Juli Fulks

Current position
- Title: Head coach
- Team: Marshall
- Conference: Sun Belt
- Record: 43–29 (.597)

Biographical details
- Born: Dola, Ohio, U.S.
- Alma mater: Capital University (BS) Defiance College (MA) University of the Cumberlands (PhD)

Playing career
- 1996–2000: Capital

Coaching career (HC unless noted)
- 2000–2002: Westerville North HS (OH) (assistant)
- 2002–2004: Defiance (assistant)
- 2004–2014: Lewis & Clark
- 2014–2024: Transylvania
- 2024–present: Marshall

Head coaching record
- Overall: 443–172 (.720)
- Tournaments: 17–8 (NCAA Division III) 5–0 (WNIT)

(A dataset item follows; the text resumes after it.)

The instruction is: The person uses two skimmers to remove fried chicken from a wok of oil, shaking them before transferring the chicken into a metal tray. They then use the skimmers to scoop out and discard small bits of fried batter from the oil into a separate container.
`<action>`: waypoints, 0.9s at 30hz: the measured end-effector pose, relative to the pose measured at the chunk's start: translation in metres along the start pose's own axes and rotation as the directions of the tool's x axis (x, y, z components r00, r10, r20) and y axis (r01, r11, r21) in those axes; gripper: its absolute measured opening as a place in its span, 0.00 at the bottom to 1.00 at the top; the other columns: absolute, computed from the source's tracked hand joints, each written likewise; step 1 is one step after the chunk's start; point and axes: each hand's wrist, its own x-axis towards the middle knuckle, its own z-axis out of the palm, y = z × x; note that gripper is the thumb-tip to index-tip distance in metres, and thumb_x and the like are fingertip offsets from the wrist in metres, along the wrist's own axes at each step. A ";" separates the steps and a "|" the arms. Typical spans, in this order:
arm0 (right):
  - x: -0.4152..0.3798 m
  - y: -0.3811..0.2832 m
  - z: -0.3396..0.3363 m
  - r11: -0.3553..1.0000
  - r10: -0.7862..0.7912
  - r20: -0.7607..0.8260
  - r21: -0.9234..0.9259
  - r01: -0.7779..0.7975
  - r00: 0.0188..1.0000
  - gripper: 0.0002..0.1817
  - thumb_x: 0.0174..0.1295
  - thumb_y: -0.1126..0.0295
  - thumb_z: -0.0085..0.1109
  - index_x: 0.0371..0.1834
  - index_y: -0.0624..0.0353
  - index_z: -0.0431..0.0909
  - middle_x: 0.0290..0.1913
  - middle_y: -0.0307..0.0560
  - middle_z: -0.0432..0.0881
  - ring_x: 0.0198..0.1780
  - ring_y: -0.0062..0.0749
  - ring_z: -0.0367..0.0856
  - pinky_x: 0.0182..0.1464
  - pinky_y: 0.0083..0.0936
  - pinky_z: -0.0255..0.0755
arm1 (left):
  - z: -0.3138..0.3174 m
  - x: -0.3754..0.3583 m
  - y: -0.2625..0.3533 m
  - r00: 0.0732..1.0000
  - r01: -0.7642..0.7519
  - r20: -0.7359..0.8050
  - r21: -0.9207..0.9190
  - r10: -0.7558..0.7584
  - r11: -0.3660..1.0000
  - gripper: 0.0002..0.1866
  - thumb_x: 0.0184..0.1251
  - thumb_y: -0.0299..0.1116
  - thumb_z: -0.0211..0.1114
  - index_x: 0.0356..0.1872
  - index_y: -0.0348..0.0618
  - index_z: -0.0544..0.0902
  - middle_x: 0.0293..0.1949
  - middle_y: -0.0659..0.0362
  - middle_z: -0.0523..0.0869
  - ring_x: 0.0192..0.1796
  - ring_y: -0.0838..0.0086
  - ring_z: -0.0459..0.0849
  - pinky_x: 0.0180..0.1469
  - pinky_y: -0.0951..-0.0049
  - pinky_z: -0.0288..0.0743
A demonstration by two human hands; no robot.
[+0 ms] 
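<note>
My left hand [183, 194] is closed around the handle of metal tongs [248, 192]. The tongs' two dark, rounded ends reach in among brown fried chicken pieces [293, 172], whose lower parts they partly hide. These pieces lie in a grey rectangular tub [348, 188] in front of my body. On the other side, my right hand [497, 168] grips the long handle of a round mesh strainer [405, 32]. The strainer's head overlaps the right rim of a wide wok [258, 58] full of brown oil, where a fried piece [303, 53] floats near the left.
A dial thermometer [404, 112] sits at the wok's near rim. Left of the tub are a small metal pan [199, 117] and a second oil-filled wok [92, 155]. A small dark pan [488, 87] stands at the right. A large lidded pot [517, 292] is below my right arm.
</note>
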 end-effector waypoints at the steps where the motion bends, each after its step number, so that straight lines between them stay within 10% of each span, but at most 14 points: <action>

Accomplishments and honors

Championships
- NCAA Division III Tournament (2023); 2× NCAA Regional—Final Four (2023, 2024); 6× HCAC regular season (2015, 2019, 2020, 2022, 2023, 2024); 6× HCAC tournament (2019, 2020, 2021, 2022, 2023, 2024); 2× NWC regular season (2011, 2013); WNIT (2026);

Awards
- WBCA DIII National Coach of the Year (2024); 5× HCAC Coach of the Year (2015, 2019, 2022, 2023, 2024); NWC Coach of the Year (2011);

= Juli Fulks =

American women's basketball coach

Juli Fulks is an American college basketball coach who is serving as the head coach of the Marshall Thundering Herd women's basketball team. She previously served in the same role at Transylvania University for ten seasons, where the team won six regular season conference championships, six conference tournament championships, and won the 2023 NCAA Division III National Championship.

==Playing career==
Fulks played high school basketball at Hardin Northern High School in Dola, Ohio, where she broke the record for most points scored in a career at the school. In 2023, she was inducted into the Hardin County Sports Hall of Fame for her achievement. As a collegiate player at Capital, Fulks was a member of the 1997 Final Four team. She graduated with a major in biology with a minor in psychology in 2000.

== Coaching career ==
Fulks began her collegiate coaching career in 2002 at Defiance College after spending two seasons as an assistant coach at Westerville North High School girl's varsity basketball team. Fulks was hired as head coach at Lewis & Clark College in 2004 and was the team's winningest head coach in program history at the time of her departure in 2014.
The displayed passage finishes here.